3. Guide your child to understand that different people use different things to help them. Family Education explains this clearly, with some great examples:
“Kids, especially young ones, are naturally curious, so when they see someone with a disability, their first instinct is to ask about it. If you see your child staring at someone with a disability, take the lead and start a conversation, but avoid a detailed explanation or a lot of emotion when explaining it. A short and matter-of-fact description will answer your child's questions while showing her that the person has nothing to be ashamed of.
For example, if you see a child with muscular dystrophy in a wheelchair, you can say to your child, "I see you looking at that little girl in the wheelchair, and you might be wondering why she needs it.

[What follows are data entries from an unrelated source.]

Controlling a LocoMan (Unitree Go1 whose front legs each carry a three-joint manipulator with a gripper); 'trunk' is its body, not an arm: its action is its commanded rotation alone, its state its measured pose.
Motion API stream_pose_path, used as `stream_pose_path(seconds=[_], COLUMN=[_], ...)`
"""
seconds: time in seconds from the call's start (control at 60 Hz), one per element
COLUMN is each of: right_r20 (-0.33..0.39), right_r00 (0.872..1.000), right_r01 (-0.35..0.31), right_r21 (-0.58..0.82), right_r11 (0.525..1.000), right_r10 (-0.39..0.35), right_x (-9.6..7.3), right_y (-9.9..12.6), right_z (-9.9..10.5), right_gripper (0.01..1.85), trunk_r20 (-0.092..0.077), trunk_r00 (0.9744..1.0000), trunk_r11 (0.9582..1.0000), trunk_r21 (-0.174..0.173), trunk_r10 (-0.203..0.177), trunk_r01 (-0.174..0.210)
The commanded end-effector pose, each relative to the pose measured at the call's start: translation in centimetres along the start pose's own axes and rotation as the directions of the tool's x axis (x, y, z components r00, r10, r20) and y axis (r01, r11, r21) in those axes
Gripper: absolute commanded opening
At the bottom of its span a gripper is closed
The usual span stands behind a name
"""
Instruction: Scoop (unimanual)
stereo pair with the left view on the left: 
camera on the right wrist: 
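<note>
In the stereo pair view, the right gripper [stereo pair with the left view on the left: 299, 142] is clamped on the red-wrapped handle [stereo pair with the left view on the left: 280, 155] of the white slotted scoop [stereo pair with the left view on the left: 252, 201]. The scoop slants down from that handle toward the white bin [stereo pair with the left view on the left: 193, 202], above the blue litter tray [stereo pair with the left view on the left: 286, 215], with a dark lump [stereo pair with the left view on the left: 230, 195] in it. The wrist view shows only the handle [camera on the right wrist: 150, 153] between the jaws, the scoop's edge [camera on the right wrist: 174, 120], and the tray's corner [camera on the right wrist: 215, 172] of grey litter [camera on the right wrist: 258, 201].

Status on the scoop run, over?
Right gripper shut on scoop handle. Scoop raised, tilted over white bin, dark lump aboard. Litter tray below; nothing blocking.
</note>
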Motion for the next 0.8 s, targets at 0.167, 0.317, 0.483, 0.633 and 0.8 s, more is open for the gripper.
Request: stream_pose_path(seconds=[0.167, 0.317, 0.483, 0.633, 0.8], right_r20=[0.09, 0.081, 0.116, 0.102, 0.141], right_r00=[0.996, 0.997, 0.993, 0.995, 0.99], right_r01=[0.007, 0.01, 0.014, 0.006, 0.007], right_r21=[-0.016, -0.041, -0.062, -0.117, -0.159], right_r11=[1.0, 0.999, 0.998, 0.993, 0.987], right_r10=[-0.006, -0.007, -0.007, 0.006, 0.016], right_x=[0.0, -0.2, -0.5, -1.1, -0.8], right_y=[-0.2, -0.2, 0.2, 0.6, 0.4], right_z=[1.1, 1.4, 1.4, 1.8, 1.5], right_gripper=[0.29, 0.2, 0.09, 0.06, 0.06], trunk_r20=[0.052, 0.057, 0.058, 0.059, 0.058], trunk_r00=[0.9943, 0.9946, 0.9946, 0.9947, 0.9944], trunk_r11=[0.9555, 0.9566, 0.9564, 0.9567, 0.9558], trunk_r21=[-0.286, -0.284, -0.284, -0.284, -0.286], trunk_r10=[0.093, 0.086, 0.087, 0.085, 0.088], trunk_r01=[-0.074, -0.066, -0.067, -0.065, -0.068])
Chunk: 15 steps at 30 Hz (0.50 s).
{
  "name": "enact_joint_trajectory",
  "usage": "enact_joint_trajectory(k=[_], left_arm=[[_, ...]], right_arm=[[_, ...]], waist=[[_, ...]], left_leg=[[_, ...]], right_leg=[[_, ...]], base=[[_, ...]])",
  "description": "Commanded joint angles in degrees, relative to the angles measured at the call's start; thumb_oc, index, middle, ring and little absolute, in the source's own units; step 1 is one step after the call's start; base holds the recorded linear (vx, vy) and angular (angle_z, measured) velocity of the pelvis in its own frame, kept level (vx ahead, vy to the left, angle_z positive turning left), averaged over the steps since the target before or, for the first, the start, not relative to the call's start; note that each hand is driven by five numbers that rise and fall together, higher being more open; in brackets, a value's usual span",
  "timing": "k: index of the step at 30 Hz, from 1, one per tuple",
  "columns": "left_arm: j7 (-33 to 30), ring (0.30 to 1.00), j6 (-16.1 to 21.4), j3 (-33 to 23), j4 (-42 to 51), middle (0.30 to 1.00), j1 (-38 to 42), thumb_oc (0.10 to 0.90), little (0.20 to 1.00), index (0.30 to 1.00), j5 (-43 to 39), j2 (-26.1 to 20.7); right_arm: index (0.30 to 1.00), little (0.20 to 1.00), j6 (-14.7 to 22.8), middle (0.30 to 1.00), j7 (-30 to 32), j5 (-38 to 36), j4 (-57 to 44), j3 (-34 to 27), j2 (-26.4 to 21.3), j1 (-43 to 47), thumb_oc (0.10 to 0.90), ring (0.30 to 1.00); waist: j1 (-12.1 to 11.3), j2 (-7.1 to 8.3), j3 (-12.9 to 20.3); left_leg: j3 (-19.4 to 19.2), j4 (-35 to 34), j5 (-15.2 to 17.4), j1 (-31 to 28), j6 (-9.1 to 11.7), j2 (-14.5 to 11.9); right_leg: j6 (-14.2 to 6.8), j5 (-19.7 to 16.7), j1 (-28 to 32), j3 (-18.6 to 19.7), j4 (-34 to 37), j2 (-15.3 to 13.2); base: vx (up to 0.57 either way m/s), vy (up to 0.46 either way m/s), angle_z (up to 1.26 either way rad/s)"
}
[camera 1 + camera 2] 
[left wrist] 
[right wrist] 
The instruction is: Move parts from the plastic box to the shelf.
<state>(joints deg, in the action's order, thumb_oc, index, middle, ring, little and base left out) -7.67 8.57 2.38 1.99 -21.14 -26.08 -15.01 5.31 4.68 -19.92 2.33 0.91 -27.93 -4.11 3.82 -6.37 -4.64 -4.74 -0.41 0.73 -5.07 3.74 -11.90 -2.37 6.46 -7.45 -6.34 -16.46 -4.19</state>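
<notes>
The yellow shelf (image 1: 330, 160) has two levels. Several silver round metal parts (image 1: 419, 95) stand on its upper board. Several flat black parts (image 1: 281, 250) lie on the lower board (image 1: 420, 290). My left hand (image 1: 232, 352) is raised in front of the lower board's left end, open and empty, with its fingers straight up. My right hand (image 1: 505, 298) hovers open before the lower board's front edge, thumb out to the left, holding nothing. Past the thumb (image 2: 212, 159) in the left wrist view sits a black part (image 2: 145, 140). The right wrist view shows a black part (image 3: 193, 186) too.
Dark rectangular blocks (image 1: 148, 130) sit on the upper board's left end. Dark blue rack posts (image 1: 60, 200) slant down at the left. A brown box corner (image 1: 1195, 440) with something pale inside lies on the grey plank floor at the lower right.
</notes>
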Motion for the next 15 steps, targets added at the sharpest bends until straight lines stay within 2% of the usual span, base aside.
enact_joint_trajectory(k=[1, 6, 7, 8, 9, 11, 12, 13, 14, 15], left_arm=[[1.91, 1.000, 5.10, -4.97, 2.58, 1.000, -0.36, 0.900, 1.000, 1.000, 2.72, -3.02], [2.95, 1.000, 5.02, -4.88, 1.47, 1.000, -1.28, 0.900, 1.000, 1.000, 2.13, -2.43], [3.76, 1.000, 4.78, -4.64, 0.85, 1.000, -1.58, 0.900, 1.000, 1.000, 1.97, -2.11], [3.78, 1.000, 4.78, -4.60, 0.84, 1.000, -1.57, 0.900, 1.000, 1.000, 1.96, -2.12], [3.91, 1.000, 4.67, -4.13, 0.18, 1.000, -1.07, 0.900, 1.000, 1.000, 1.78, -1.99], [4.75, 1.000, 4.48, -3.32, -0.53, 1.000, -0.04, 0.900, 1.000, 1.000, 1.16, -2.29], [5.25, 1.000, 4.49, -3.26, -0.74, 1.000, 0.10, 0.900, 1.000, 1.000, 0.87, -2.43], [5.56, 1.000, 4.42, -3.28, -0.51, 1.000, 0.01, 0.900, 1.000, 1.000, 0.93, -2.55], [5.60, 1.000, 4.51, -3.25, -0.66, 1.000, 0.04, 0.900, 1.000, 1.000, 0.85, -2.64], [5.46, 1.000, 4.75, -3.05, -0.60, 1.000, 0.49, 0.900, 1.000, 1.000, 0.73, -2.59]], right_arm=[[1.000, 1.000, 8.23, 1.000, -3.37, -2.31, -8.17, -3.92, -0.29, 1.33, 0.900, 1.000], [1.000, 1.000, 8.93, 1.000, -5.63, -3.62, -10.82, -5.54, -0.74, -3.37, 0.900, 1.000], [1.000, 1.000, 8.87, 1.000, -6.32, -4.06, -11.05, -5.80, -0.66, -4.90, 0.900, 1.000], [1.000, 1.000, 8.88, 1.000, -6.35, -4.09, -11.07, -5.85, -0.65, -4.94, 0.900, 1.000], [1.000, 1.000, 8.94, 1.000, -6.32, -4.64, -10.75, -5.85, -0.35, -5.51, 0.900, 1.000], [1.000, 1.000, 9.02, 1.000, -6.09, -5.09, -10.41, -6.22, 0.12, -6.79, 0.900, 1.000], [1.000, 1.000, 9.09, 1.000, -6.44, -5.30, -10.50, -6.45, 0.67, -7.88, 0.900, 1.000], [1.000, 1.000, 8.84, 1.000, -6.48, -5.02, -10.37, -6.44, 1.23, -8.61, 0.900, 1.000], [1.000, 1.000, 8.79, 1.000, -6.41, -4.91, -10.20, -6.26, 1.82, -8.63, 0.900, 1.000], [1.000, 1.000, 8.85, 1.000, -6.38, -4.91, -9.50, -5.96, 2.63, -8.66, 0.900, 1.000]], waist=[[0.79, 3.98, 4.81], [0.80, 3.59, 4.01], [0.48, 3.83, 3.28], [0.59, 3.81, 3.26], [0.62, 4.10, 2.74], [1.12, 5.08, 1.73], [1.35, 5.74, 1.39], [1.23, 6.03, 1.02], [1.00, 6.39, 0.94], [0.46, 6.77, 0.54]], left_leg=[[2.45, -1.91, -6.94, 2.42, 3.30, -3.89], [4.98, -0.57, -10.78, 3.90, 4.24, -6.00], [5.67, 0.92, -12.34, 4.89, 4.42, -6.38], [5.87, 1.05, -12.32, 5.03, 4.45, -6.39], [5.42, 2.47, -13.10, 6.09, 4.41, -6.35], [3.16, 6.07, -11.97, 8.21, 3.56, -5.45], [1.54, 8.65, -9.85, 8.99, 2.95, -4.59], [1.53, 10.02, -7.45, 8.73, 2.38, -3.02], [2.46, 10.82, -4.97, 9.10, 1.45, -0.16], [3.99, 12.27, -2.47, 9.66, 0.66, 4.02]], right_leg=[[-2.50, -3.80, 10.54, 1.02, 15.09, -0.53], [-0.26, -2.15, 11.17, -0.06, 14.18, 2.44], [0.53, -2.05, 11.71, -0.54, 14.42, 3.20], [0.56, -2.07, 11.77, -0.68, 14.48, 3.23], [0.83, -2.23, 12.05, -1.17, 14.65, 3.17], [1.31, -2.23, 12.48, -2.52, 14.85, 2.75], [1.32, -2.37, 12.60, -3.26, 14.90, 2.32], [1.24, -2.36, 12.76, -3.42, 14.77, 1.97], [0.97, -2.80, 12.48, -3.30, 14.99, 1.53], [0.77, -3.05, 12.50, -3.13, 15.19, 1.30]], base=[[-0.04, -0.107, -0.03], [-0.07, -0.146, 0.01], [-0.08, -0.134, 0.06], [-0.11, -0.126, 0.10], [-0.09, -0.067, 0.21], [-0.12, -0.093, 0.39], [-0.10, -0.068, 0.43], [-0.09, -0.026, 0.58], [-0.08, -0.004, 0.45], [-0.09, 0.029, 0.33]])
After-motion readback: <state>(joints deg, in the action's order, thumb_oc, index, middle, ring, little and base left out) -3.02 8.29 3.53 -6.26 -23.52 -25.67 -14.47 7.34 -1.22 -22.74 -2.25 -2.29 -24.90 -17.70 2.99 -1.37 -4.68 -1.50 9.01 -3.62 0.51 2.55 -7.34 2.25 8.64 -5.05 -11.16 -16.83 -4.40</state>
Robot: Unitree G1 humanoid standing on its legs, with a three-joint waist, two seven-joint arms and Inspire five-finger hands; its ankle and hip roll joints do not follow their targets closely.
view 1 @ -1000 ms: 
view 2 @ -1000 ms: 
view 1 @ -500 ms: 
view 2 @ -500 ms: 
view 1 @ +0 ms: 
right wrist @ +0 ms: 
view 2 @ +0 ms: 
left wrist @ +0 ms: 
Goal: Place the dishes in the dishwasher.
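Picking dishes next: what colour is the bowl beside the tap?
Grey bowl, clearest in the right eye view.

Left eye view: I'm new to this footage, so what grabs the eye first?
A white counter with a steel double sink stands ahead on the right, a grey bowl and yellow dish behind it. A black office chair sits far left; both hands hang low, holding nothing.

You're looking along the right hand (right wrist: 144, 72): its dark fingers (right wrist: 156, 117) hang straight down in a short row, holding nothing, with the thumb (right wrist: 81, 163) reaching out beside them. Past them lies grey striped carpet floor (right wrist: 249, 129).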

Some people's muscles work a little differently, and her wheelchair helps her move around, just like your legs help you."
Try to keep your explanations positive. For example, explain that hearing aids help others hear and wheelchairs help others move around, instead of using a negative connotation (he can't hear, she can't walk, etc.)”
Many moms of kids with disabilities are stressed out and already feeling the weight of mom guilt. You can be a great encouragement with a genuine smile, or even stopping for a moment, looking her in the eye, and saying, “It looks like you are doing a great job, Mom.”
Every child with every ability level deserves to have happy interactions in the grocery store, Mom - keep spreading the love, and growing as you go!